Cependant, une recherche scientifique présentée à Florence, à la veille du Grand Départ du Tour de cette année, affirme que l’inhalation de monoxyde de carbone peut avoir des effets similaires à ceux de l’entraînement en altitude, même si elle remplace ce dernier. En induisant une hypoxie (privation d’oxygène), l’inhalation de CO peut être utilisée pour remplacer les avantages de l’entraînement en altitude en termes de performances. Et cette pratique peut être utilisée en la combinant avec l’entraînement en altitude, dans le cadre de l’approche qui s’est popularisée ces dernières années sous le nom de « super-altitude ».
Carsten Lundby, lui-même professeur de physiologie à l’université Inland Norway mais également directeur général de Detalo, l’entreprise qui fabrique les machines susmentionnées, souligne : « Le concept est simple et connu depuis probablement vingt ans – propos du professeur rapportés par Escape Collective – Mais comme il s’agit d’une méthode qui implique l’inhalation d’un gaz potentiellement mortel, il y avait une idée générale, parmi les physiologistes qui s’intéressent à ce domaine, que lier cette méthode à l’amélioration des performances n’est pas une chose à faire. » Lundby lui-même a récemment écrit une lettre au Journal of Applied Physiology, avec ces mots : « L’idée de lier l’inhalation de CO à l’amélioration des performances est une chose absolument toxique à faire ». Cette pratique serait aujourd’hui utilisée par certains athlètes et fédérations sportives nationales.
La technique elle-même n’est en fait pas interdite par l’Agence mondiale antidopage, bien qu’elle soit similaire au gaz xénon, dont l’inhalation a été interdite par l’AMA elle-même en 2014. L’AMA elle-même interdit aussi explicitement les méthodes qui peuvent « améliorer artificiellement l’absorption, le transport et la distribution de l’oxygène chez un athlète ». L’éventuelle inhalation « intensive » de monoxyde de carbone est évidemment dangereuse pour le corps humain : le CO se lie plus efficacement à l’hémoglobine que l’oxygène, ce qui réduit la capacité d’une personne à transporter l’oxygène dont son corps a besoin. Outre le danger de mort, l’intoxication au monoxyde de carbone peut entraîner des problèmes de santé durables.
Il n’existe aucune preuve, pour rester dans le monde du cyclisme et s’étendre à tous les autres sports, que cette pratique est utilisée en dehors des procédures de contrôle.
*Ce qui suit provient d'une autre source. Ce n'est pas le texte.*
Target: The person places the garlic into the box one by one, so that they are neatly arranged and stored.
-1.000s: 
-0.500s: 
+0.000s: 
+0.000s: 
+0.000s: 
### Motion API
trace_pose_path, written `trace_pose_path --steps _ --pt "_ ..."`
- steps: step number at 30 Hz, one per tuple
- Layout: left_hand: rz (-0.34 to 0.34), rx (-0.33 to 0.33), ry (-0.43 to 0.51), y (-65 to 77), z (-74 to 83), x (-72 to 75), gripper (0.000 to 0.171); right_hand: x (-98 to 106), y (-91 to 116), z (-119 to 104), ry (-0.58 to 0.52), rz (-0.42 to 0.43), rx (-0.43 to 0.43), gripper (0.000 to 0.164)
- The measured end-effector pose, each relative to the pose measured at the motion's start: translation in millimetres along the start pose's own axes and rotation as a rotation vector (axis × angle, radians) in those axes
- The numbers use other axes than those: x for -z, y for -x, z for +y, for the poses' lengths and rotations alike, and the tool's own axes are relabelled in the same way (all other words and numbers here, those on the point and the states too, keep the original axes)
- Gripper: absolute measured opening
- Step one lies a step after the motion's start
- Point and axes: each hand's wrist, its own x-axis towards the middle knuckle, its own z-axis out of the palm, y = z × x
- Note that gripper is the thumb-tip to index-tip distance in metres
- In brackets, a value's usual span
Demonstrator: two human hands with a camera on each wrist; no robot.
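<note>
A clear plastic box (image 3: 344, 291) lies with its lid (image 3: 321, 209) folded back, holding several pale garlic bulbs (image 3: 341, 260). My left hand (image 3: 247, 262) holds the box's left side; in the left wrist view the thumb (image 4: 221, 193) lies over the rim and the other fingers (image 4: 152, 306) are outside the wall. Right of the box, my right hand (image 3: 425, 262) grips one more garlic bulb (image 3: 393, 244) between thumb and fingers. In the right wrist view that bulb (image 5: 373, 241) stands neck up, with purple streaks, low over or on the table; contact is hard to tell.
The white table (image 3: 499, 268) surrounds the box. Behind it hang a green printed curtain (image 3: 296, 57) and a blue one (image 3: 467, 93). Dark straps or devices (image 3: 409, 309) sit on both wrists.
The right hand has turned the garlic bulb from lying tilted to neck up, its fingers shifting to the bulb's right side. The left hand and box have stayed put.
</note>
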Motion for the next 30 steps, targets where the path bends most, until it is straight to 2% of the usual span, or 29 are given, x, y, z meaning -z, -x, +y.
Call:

Le professeur Lundby souligne toutefois qu’il n’y a qu’un pas entre l’utilisation du « monoxyde de carbone en tant que compteur et son utilisation d’une autre manière, en faisant essentiellement la même chose. Tout d’abord, il faut que tout le monde comprenne, d’un point de vue éthique, qu’il s’agit d’une pratique à proscrire », conclut M. Lundby, « mais le sport au plus haut niveau ne fonctionne pas vraiment de cette manière ».